Freddie Poser's Blog

Deep Learning for Java (DL4J) in Scala, MNIST and custom images

MNIST is a data set of 10s of thousands of handwritten digits which can be used to teach a computer to recognise these numbers. It is the machine learning equivalent of “Hello world”, one of the first projects that anyone learning about neural networks will attempt.

There are 1000s of tutorials on how to build a relitavely successfull classifer for this data in hundreds of different languages and tools. The thing that most of them lack, however, is showing you how to use your network. Most of them load the data set from a csv or by using an automated loader and the only feed back you get is a percentage of how accurate the model is.

To me this always seems unsatisfactory. I wanted to be able to write a digit and have my network tell me what number it was. I did this using the framework Deep Learning 4 Java which is a well established machine learning platform for Java. My language of choice continues to be Scala which, being JVM, works well with DL4J. To see it in action I created a simple site in the play framework which recognises digits drawn on an HTML canvas.

All the code in for this project is available on github and you can see the results here.

Step one was to set up an SBT project to work with DL4J and its numerical computing library, ND4J. I have also included a couple of dependencies that we will use later to pre-process the images.

libraryDependencies += "org.deeplearning4j" % "deeplearning4j-core" % "0.8.0"

libraryDependencies += "org.nd4j" % "nd4j-native-platform" % "0.8.0"

libraryDependencies ++= Seq(
  "com.twelvemonkeys.imageio" % "imageio" % "3.1.2",
  "com.twelvemonkeys.imageio" % "imageio-core" % "3.1.2",
  "com.twelvemonkeys.common" % "common-lang" % "3.1.2"
)

fork in run := true

outputStrategy in run := Some(StdoutOutput)

connectInput in run := true

javaOptions in run ++= Seq(
  "-Xms256M", "-Xmx2G", "-XX:MaxPermSize=1024M", "-XX:+UseConcMarkSweepGC")

mainClass in (Compile, run) := Some("com.vogonjeltz.machineInt.app.MNISTApplication")
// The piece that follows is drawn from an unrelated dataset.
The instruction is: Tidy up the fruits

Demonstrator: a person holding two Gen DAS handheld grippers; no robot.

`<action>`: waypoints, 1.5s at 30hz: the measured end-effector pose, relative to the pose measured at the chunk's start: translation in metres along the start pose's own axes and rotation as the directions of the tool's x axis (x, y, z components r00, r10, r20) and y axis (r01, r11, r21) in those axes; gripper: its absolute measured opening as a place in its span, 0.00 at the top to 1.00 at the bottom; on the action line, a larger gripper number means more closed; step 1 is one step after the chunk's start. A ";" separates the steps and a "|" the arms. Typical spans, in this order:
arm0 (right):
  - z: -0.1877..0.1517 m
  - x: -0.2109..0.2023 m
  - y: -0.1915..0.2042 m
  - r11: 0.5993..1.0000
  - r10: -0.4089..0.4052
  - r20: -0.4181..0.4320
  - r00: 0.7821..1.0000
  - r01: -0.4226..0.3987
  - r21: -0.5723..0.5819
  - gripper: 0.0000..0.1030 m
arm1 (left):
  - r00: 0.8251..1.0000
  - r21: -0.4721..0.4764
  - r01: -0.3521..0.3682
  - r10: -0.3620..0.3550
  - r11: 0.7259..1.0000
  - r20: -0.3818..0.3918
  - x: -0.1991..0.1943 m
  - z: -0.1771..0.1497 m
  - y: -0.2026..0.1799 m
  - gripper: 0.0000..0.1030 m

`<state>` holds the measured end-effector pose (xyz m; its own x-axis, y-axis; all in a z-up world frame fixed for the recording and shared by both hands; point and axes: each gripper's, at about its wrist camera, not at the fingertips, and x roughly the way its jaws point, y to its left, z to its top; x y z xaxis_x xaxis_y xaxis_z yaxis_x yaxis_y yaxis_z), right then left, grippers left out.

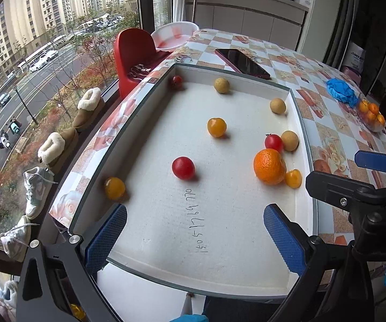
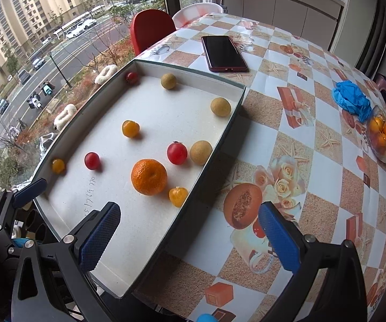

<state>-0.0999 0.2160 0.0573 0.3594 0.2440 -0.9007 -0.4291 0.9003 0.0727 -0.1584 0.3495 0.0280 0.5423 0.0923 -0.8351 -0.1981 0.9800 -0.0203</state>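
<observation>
A shallow white tray (image 1: 144,139) (image 2: 166,102) lies on the table and holds loose fruit. A big orange mandarin (image 1: 270,166) (image 2: 149,177) sits near its right wall, with a small yellow fruit (image 1: 293,178) (image 2: 178,196) touching it. Behind them are a red tomato (image 1: 273,142) (image 2: 177,153) and a brown longan (image 1: 290,141) (image 2: 201,152). Another red tomato (image 1: 183,168) and a yellow one (image 1: 216,127) lie mid-tray. My left gripper (image 1: 194,212) hangs open above the tray's near end, holding nothing. My right gripper (image 2: 189,209) is open over the tray's right wall, also holding nothing.
A glass bowl of oranges (image 1: 371,115) (image 2: 383,136) stands at the table's right edge beside a crumpled blue glove (image 2: 351,99). A dark phone (image 1: 242,63) (image 2: 223,53) lies behind the tray. A red chair (image 2: 151,29) and a window are on the left.
</observation>
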 end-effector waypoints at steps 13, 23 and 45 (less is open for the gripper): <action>-0.007 0.021 0.003 0.999 -0.051 -0.063 0.997 0.050 -0.014 0.00 | 0.998 0.000 -0.038 0.038 0.999 -0.046 0.010 -0.007 0.000 0.00; -0.010 0.034 -0.011 0.993 -0.116 -0.113 0.987 0.117 0.002 0.00 | 0.997 0.012 -0.050 0.051 0.999 -0.061 0.016 -0.009 0.000 0.00; -0.003 0.021 -0.009 0.995 -0.098 -0.061 0.993 0.098 0.005 0.00 | 0.997 0.014 -0.046 0.047 0.999 -0.067 0.018 -0.009 -0.002 0.00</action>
<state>-0.0914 0.2120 0.0368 0.3485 0.1322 -0.9279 -0.3873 0.9218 -0.0141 -0.1555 0.3476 0.0084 0.4766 0.1261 -0.8700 -0.2116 0.9770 0.0257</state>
Next I needed to create and train a model. This is not a neural network tutorial and as such I’m not going to go over this stage in detail. Instead I will point you to the excellent tutorial from DL4J’s own site. It goes over the very basics of creating a Feed-Forward MNIST classifier. With the model trained, serialise it into “.zip” format and we have a working classifier.

Now the step that no-one tells you (not really but whatever): How to use your network.

The first step is getting images in the correct format. The MINST dataset is a set of 28x28 images that are greyscale and centred. The first step is reading in bitmap (.bmp) images. We can do this with the imageio package that’s in our build.sbt. Next we rotate them (this is just a quirk of the formatting) through 90 degrees. The final step is to center them. The way this is done in the MNIST dataset is through “centre of mass of pixels” which basically means finding where the dark pixels are most concentrated and translating that to the centre.

In scala this looks something like the following. The function readBWBMP takes in the path to a black and white bmp and returns it as an array of Doubles. Using the pre-process function it also rotates and centres it.


def preProcess(image: BufferedImage, size: Int, log: Boolean = false): Array[Double] = {
    val imageArray = Array.ofDim[Double](size, size)

    val rotatedImage = new BufferedImage(size,size,image.getType())
    val g = rotatedImage.createGraphics()
    g.rotate(Math.toRadians(90), size/2,size/2)

    g.drawImage(image, 0, size, size , -size, null)

    val finalImage = new ArrayBuffer[Double]()

    var xtotal, ytotal = 0d
    var num = 0d

    for (x <- Range(0,size)) {
      for (y <- Range(0, size)) {
	val p = rotatedImage.getRGB(x, y)
        val a = 255 - ((p >> 24) & 0xff)
        val r = 255 - ((p >> 16) & 0xff)
        val g = 255 - ((p >> 8) & 0xff)
        val b = p & 0xff


        rotatedImage.setRGB(x,y,((a<<24) | (r<<16) | (g<<8) | b))
        xtotal += x * r
        ytotal += y * r
        num += r
      }
    }

    val com_1 = (xtotal/num, ytotal/num)
    if (log) println(f"Old Centre of mass: (${com_1._1}%1.2f, ${com_1._2}%1.2f)")

    val translatedImage = new BufferedImage(size,size,image.getType())
    val g_translate = translatedImage.createGraphics()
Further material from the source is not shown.